#### [AIM OF THE TASK]
Print out the data that follows exactly, character for character, apart from the pictures.

#### [DATA EXTRACT]
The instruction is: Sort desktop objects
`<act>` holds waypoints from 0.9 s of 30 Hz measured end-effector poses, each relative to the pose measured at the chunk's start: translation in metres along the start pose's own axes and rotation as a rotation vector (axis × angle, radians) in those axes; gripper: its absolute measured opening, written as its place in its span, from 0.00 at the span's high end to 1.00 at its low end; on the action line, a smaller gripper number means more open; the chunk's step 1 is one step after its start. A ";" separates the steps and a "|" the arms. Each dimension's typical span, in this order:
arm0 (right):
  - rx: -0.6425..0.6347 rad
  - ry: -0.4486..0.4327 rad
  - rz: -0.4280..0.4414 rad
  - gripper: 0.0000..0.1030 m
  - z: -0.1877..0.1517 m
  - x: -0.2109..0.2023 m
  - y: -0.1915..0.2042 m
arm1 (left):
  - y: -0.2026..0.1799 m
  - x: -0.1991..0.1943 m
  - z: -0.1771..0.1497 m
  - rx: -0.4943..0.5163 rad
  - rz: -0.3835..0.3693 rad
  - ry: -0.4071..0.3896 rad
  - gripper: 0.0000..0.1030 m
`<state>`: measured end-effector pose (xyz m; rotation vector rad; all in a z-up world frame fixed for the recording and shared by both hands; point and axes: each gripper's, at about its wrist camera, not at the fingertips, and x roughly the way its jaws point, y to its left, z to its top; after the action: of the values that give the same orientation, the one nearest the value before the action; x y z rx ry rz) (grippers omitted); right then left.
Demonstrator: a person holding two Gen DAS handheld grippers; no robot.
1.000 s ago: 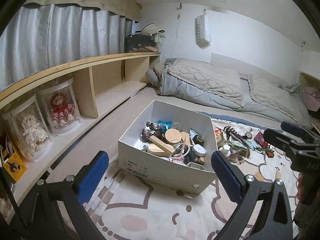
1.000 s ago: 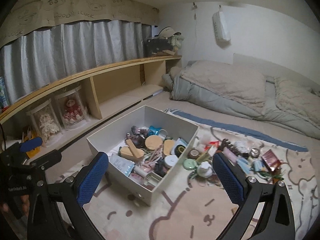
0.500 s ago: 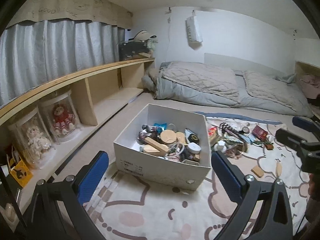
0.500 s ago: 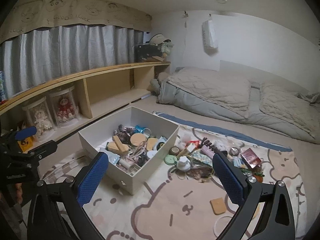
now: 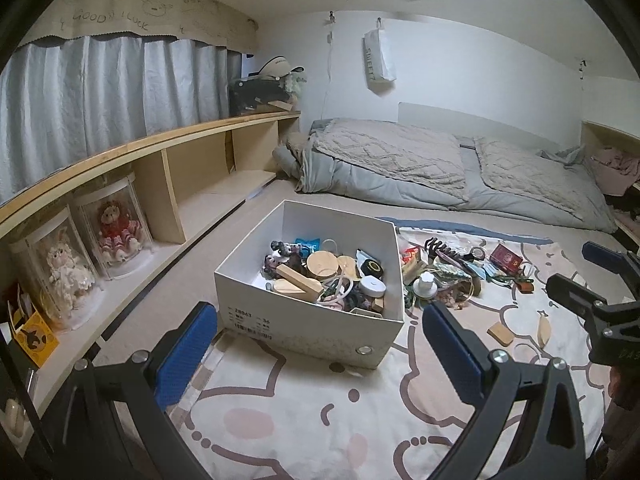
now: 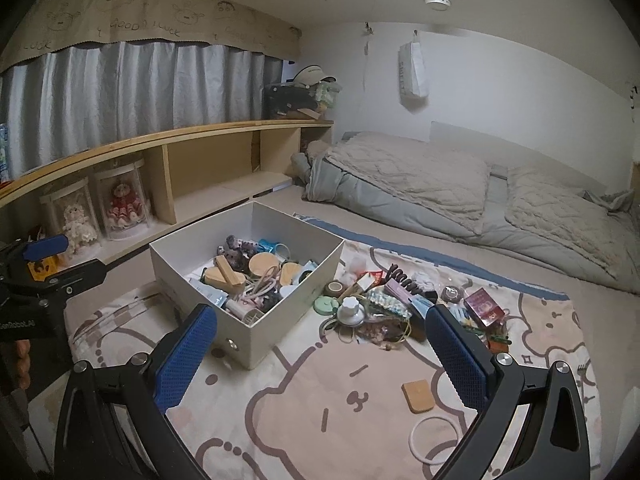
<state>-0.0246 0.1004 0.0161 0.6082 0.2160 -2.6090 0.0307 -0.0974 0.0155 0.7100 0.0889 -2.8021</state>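
A white cardboard box (image 5: pixel 304 322) (image 6: pixel 176 276) stands on a patterned blanket (image 5: pixel 288 412) (image 6: pixel 320 400), filled with several small items such as wooden discs and a wooden block (image 5: pixel 298 278). A pile of loose small objects (image 5: pixel 452 272) (image 6: pixel 392 304) lies to the right of the box. A tan pad (image 6: pixel 418 396) and a white ring (image 6: pixel 434 440) lie apart, nearer to me. My left gripper (image 5: pixel 320 356) is open and empty, held back from the box. My right gripper (image 6: pixel 322 356) is open and empty, above the blanket.
A long wooden shelf (image 5: pixel 132 184) (image 6: pixel 160 160) with two dolls in clear cases runs along the left. A bed with grey and beige quilts (image 5: pixel 440 168) (image 6: pixel 460 188) fills the back. Grey curtains hang over the shelf.
Both grippers have drawn back and risen from the box, so box and pile look smaller and farther away. Both stay open and empty.
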 end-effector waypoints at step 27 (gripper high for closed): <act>0.017 0.015 -0.002 0.00 -0.006 -0.007 -0.005 | -0.005 -0.007 -0.001 0.001 -0.011 -0.010 0.00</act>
<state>-0.0191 0.1089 0.0142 0.6344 0.1994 -2.6116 0.0361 -0.0904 0.0182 0.6971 0.0902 -2.8165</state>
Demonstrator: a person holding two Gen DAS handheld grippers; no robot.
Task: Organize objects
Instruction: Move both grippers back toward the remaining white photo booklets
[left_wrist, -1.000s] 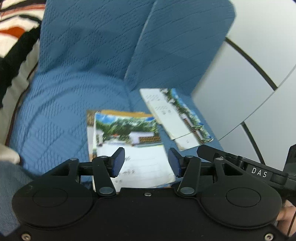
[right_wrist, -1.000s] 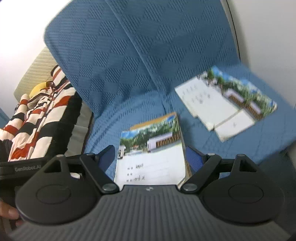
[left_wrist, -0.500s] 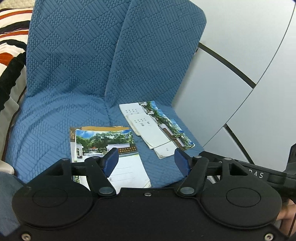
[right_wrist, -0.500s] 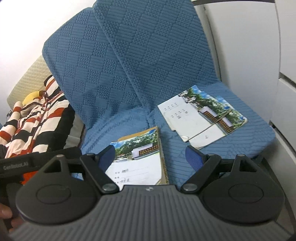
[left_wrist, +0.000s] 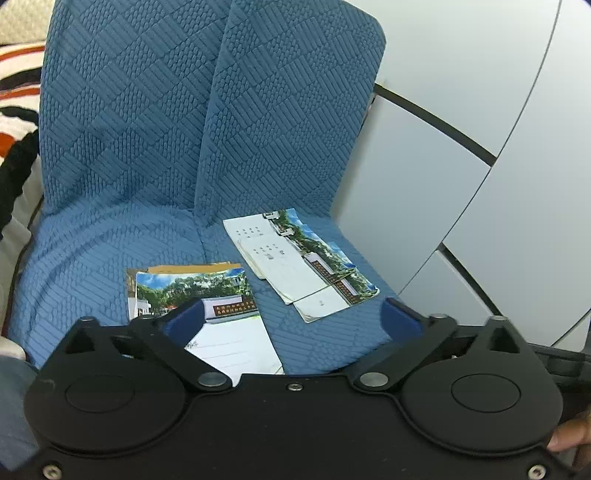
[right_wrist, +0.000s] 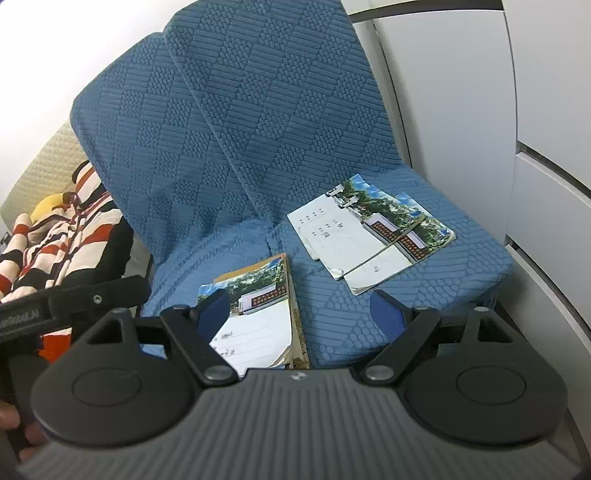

#### [TASK RESULT]
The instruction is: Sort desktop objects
`<act>` holds waypoints from 0.9 s of 30 Hz measured end-effector poses, each relative to the pose measured at the chunk's start: translation in metres along the start pose's own axes and rotation as a rotation vector (axis × angle, radians) in those axes; gripper: its absolute measured opening, written as its place in its span, from 0.00 at the span's high end to 1.00 at its low end; on the action line, a smaller gripper number means more open; the chunk's step 1 is one step after its start. A ";" separates the steps and a "|" the arms. Each dimension's typical span, in this order:
arm0 (right):
  - rx: -0.6425..0.6347 rad
  - ry: -0.4486..0.4327 rad
  - rz: -0.4280..0.4414 rad
  - gripper: 0.0000..0.1030 m
  - z: -0.1877..0.1517 m
  - x: -0.2109..0.2023 m
  - y: -0.1915..0.2042 m
arm1 (left):
  - y: -0.2026..0.1799 m
  - x: -0.1991..0.1943 m
  - z: -0.1771..0.1497 m
  - rx: -0.4943..0.5163 rad
  - rz: -0.3835..0.3693 rad
  - ry: -0.4071..0.3896 rad
  - gripper: 0.0000..0.1030 m
`<state>`: measured end-effector pose (xyz m; rotation vector rad; all in a z-up world frame fixed for the recording and shared by both hands; point and axes: each gripper's, at about its wrist camera, not at the fingertips, and x roughly the way its jaws point, y to its left, z to its top; after the action: of the values that give the same orientation, the one nearest the value before the action; x y z rx ry rz) (grippers omitted); right then left.
Demonstrator: a person holding two Gen DAS handheld grippers; no robot.
1.000 s ago: 
1.000 s ago: 
0.500 s ago: 
0.500 s ago: 
now: 
now: 
<state>-0.0246 0.1004 0.0161 0.6082 0.2160 -2.6090 0.0307 -0.0974 0.0155 0.7100 0.0889 -2.8021</state>
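A white cardboard box (image 5: pixel 304 322) (image 6: pixel 176 276) stands on a patterned blanket (image 5: pixel 288 412) (image 6: pixel 320 400), filled with several small items such as wooden discs and a wooden block (image 5: pixel 298 278). A pile of loose small objects (image 5: pixel 452 272) (image 6: pixel 392 304) lies to the right of the box. A tan pad (image 6: pixel 418 396) and a white ring (image 6: pixel 434 440) lie apart, nearer to me. My left gripper (image 5: pixel 320 356) is open and empty, held back from the box. My right gripper (image 6: pixel 322 356) is open and empty, above the blanket.
A long wooden shelf (image 5: pixel 132 184) (image 6: pixel 160 160) with two dolls in clear cases runs along the left. A bed with grey and beige quilts (image 5: pixel 440 168) (image 6: pixel 460 188) fills the back. Grey curtains hang over the shelf.
Both grippers have drawn back and risen from the box, so box and pile look smaller and farther away. Both stay open and empty.
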 end-effector waypoints at step 27 (gripper high for closed): <act>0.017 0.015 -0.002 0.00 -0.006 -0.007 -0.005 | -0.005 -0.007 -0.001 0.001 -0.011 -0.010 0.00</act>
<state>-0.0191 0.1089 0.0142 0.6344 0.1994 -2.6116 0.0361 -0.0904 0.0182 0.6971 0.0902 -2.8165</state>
Demonstrator: a person holding two Gen DAS handheld grippers; no robot.
Task: Organize objects
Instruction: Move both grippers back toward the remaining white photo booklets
[left_wrist, -1.000s] 
[right_wrist, -1.000s] 
[left_wrist, -0.500s] 
[right_wrist, -0.500s] 
[left_wrist, +0.000s] 
[right_wrist, +0.000s] 

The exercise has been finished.